Whole Wheat Sandwich Bread

recipe adapted from Mother Earth News magazine, December 2008/January 2009 edition
  • Ready in 0 Minute.
  • Makes: 3 Pieces
  • 1-1/2 packets yeast
  • 1 tablespoon plus 1 teaspoon kosher salt
  • 1/2 cup honey
  • 5 tablespoons canola oil
  • 1-1/2 cups lukewarm milk
  • 1-1/2 cups lukewarm water
  • 6-2/3 cups whole wheat flour
  • Using a stand mixer fitted with the dough hook attachment, combine the yeast, salt, honey, oil, milk and water. Make sure to scrape the sides and bottom of the bowl halfway through and then mix again.
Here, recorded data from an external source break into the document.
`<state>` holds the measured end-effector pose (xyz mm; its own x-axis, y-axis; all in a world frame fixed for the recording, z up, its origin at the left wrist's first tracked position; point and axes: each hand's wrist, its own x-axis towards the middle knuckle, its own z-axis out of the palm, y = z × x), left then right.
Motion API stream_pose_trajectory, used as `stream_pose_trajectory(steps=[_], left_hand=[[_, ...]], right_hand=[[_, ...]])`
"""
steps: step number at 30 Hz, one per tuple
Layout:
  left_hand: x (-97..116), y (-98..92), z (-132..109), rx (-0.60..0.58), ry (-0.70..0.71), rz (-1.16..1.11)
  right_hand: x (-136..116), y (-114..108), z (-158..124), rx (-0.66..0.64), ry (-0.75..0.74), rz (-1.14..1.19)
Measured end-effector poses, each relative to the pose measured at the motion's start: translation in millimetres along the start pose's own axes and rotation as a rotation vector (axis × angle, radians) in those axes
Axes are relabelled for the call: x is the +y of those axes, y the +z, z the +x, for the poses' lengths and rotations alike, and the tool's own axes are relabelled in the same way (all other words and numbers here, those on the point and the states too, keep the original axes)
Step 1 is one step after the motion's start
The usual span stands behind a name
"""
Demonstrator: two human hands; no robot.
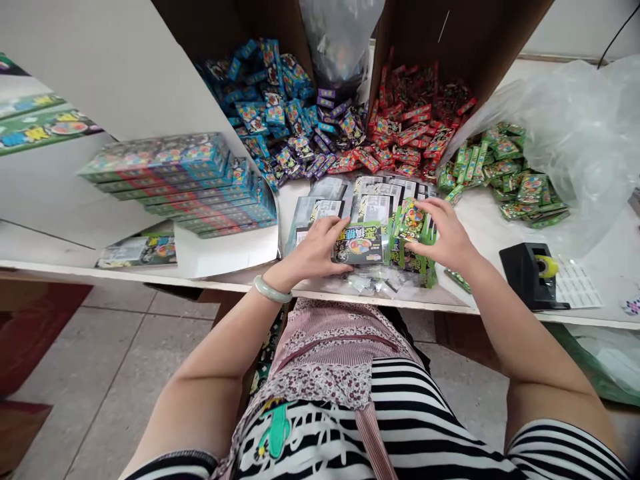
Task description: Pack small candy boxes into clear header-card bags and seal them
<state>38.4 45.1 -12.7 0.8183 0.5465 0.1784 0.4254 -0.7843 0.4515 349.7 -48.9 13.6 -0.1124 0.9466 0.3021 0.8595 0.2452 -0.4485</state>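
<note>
Both hands work at the front edge of the white tabletop (493, 233): left hand (315, 252) closed on a flat green printed packet (358, 244), right hand (446, 237) pinching a second green packet (412, 220) just beside it, over clear plastic sleeves (374, 205), apparently to keep the pair aligned.

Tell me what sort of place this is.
Likely a small packing workbench: loose heaps of small blue packets, red packets and green packets on the white table, a black tape dispenser, and the left hand and right hand each gripping a green printed packet.
</note>
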Motion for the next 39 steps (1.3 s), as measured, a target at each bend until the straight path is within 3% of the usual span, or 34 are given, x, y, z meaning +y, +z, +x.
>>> stream_pose_trajectory(steps=[3,8,12,20,28,34,39], left_hand=[[3.1,-4.9,-4.8,0.081,0.043,0.014],[5.0,-3.6,-13.9,0.106,0.067,0.036],[6.7,-0.7,-19.4,0.107,0.066,0.040],[6.3,-4.8,-23.3,0.176,0.065,0.069],[6.9,-4.2,-28.9,0.052,0.136,0.010],[5.7,-3.7,-30.5,0.056,0.119,-0.036],[10.4,-4.2,-30.3,0.017,0.162,-0.092]], right_hand=[[-30.4,-6.8,-3.3,0.100,-0.033,-0.087],[-51.9,-9.2,-8.4,0.020,-0.138,-0.189],[-56.8,-11.6,-11.8,0.011,-0.172,-0.225],[-55.8,-15.1,-16.8,-0.194,-0.241,-0.185],[-43.2,-22.8,-11.5,-0.441,-0.304,-0.154],[-51.5,-32.6,-5.7,-0.554,-0.352,-0.136],[-53.8,-31.7,0.8,-0.533,-0.354,-0.112]])
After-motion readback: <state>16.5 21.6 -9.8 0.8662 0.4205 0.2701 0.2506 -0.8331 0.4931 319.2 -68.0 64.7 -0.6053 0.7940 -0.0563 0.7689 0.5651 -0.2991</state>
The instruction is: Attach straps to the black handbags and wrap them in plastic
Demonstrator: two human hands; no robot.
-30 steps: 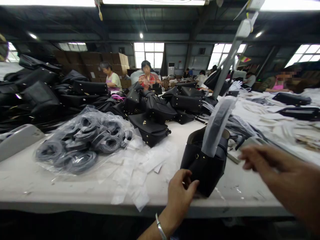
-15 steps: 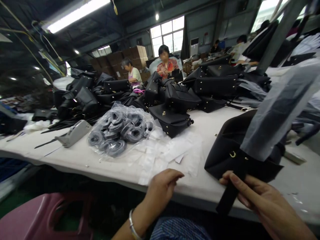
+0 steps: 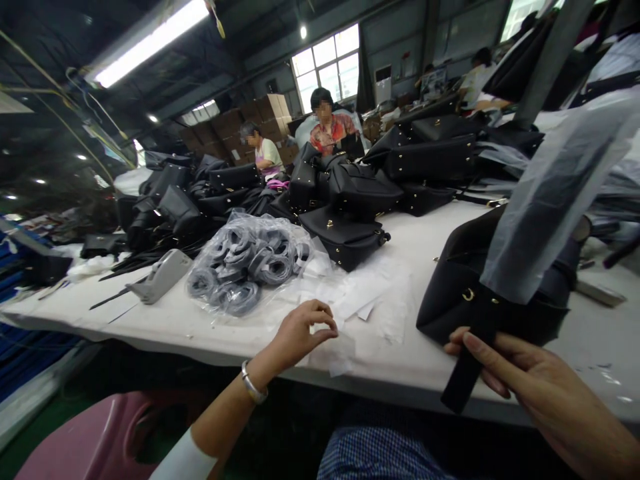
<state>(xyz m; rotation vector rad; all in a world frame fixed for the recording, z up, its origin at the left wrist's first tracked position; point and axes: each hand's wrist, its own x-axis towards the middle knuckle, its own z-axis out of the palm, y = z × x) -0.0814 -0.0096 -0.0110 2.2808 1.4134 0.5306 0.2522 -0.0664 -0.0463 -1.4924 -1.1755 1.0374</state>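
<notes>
My right hand (image 3: 505, 363) grips a black strap (image 3: 463, 383) between thumb and fingers. A long translucent plastic sleeve (image 3: 540, 227) covers the strap's upper part, which slants up to the right. Behind it a black handbag (image 3: 450, 287) with gold-coloured fittings rests on the table, partly hidden. My left hand (image 3: 307, 330), with a silver bangle at the wrist, has thumb and fingertips pinched on a thin clear plastic sleeve (image 3: 340, 357) that hangs over the table's front edge. More flat plastic sleeves (image 3: 373, 293) lie just beyond it.
A clear bag of rolled grey straps (image 3: 245, 263) and a grey tape dispenser (image 3: 163, 277) stand on the white table (image 3: 130, 337). Black handbags (image 3: 360, 187) are heaped at the back. Two people sit beyond them. A pink chair (image 3: 85, 440) is at lower left.
My left hand has moved up and left over the table edge and now pinches a clear sleeve. My right hand keeps its hold on the strap. The view has shifted slightly.
</notes>
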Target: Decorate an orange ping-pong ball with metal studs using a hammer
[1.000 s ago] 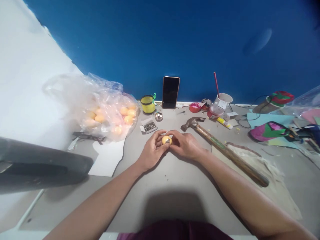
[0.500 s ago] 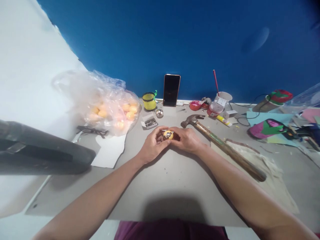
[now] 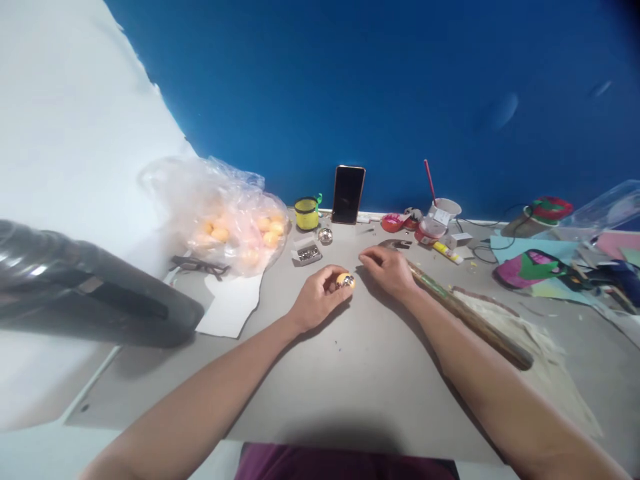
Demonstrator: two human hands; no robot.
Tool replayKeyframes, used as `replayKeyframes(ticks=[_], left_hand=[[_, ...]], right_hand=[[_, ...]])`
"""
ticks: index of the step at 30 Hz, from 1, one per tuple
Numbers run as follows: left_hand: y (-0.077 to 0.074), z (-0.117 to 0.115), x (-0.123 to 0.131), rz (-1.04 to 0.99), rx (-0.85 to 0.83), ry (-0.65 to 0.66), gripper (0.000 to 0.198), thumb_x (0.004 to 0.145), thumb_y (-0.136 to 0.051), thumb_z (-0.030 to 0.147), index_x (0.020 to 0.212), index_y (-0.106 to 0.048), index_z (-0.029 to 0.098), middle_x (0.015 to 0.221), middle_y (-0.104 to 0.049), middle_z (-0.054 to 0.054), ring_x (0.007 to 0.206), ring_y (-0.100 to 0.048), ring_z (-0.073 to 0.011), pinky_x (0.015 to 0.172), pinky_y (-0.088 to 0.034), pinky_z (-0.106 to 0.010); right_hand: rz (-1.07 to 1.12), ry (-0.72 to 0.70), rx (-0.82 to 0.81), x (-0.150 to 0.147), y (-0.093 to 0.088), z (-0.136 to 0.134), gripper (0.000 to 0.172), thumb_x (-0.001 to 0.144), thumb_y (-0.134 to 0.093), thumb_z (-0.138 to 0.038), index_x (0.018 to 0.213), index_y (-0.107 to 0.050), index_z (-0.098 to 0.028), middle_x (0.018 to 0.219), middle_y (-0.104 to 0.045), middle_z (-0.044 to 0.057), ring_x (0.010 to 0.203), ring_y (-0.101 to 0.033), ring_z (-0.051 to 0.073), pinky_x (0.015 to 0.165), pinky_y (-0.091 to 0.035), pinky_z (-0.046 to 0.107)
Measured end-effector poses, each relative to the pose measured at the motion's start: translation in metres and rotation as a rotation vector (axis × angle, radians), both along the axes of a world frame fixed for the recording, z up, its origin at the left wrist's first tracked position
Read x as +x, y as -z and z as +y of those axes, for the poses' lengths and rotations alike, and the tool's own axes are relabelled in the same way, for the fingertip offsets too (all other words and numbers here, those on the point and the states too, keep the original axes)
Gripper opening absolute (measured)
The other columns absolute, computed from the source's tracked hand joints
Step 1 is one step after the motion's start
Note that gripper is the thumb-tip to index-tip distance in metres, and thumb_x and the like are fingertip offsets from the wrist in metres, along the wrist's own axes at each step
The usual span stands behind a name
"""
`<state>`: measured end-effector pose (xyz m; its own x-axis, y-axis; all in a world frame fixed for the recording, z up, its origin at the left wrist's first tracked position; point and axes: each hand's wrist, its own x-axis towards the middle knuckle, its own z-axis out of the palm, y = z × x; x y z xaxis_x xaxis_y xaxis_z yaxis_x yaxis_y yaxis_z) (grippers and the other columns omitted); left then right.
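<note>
My left hand (image 3: 320, 297) is closed around a small orange ball (image 3: 344, 278) partly covered with shiny silver studs. To its right, my right hand (image 3: 389, 270) is away from the ball, fingers curled together; whether something small is between them cannot be made out. Under and beyond that hand lies a claw hammer (image 3: 465, 317), its head partly hidden. Ahead of my left hand sits an opened small box (image 3: 307, 253) of shiny metal pieces that look like thumbtacks. A silver-covered ball (image 3: 325, 235) rests just behind the box.
At the left, a plastic bag (image 3: 220, 220) holds several orange balls near eyeglasses (image 3: 200, 265) and a large dark cylinder (image 3: 95, 287). A phone (image 3: 349, 195) leans on the wall beside a yellow container (image 3: 307, 213). Rightward are a cup (image 3: 445, 210), glue tube (image 3: 447, 253) and cloth (image 3: 530, 347).
My right hand has come off the ball and moved right, over the hammer's neck. The ball stays in my left hand. The whole view has shifted slightly.
</note>
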<state>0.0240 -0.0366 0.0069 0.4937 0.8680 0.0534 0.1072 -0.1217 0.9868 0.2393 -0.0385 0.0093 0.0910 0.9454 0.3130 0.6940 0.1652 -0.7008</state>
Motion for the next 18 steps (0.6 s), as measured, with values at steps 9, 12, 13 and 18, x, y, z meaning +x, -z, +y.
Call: replayKeyframes(ticks=[9, 12, 13, 18], left_hand=[[-0.006, -0.006, 0.002, 0.131, 0.009, 0.052, 0.027, 0.081, -0.07, 0.035, 0.102, -0.069, 0.018, 0.077, -0.061, 0.001, 0.067, -0.052, -0.0138, 0.062, -0.043, -0.025], [-0.005, -0.005, 0.002, 0.203, 0.049, 0.051, 0.026, 0.079, -0.069, 0.034, 0.101, -0.069, 0.019, 0.077, -0.061, 0.001, 0.069, -0.053, -0.015, 0.064, -0.041, -0.027], [-0.004, -0.003, 0.002, 0.226, 0.056, 0.055, 0.028, 0.078, -0.07, 0.035, 0.101, -0.069, 0.019, 0.078, -0.062, 0.001, 0.07, -0.053, -0.0153, 0.065, -0.04, -0.028], [-0.001, 0.0, 0.0, 0.227, -0.009, 0.067, 0.033, 0.079, -0.07, 0.04, 0.103, -0.065, 0.018, 0.069, -0.055, 0.004, 0.064, -0.048, -0.0147, 0.059, -0.035, -0.028]], right_hand=[[0.015, -0.149, -0.288, -0.019, -0.039, 0.021, 0.021, 0.086, -0.064, -0.033, 0.078, -0.074, -0.017, 0.067, -0.072, 0.002, 0.059, -0.063, 0.014, 0.06, -0.047, 0.024], [-0.403, -0.23, -0.223, -0.057, -0.067, 0.035, 0.016, 0.088, -0.063, -0.024, 0.087, -0.078, -0.02, 0.092, -0.079, 0.005, 0.087, -0.071, 0.02, 0.075, -0.049, 0.027], [-0.515, -0.205, -0.236, -0.071, -0.075, 0.04, 0.019, 0.091, -0.061, -0.027, 0.093, -0.079, -0.021, 0.1, -0.079, 0.007, 0.095, -0.071, 0.022, 0.078, -0.05, 0.028], [-0.844, -0.161, -0.384, -0.13, -0.087, 0.067, 0.033, 0.098, -0.056, -0.031, 0.116, -0.075, -0.011, 0.117, -0.075, 0.023, 0.111, -0.071, 0.033, 0.087, -0.054, 0.038]])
Then mix in the flour.
  • Cover loosely and allow to rest at room temperature until the dough rises and collapses (or flattens on top), about 2 to 3 hours.
  • The dough can be used immediately after the initial rise, though it is easier to handle when cold. Refrigerate in a lidded (not airtight) container and use over the next several days.
  • On baking day, lightly grease a 9X4X3 loaf pan or a round baking stone. Using wet hands, scoop out a 1-1/2 pound (cantaloupe-sized) hunk of dough. Keeping your hands wet (it will be sticky!), quickly shape it into a ball by pulling the sides under.
  • Drop the loaf into the prepared pan. You will want enough dough to fill the pan slightly more than half-full.
  • Allow the dough to rest for 1 hour 40 minutes. Flour the top of the loaf and slash, using the tip of a serrated bread knife.
  • Bake at 350 degrees for 45 to 50 minutes, or until deeply browned and firm.
  • Allow to cool completely before slicing. If you can wait and not eat a piece of fresh from the oven bread. I, for one, do not encompass that kind of self-control.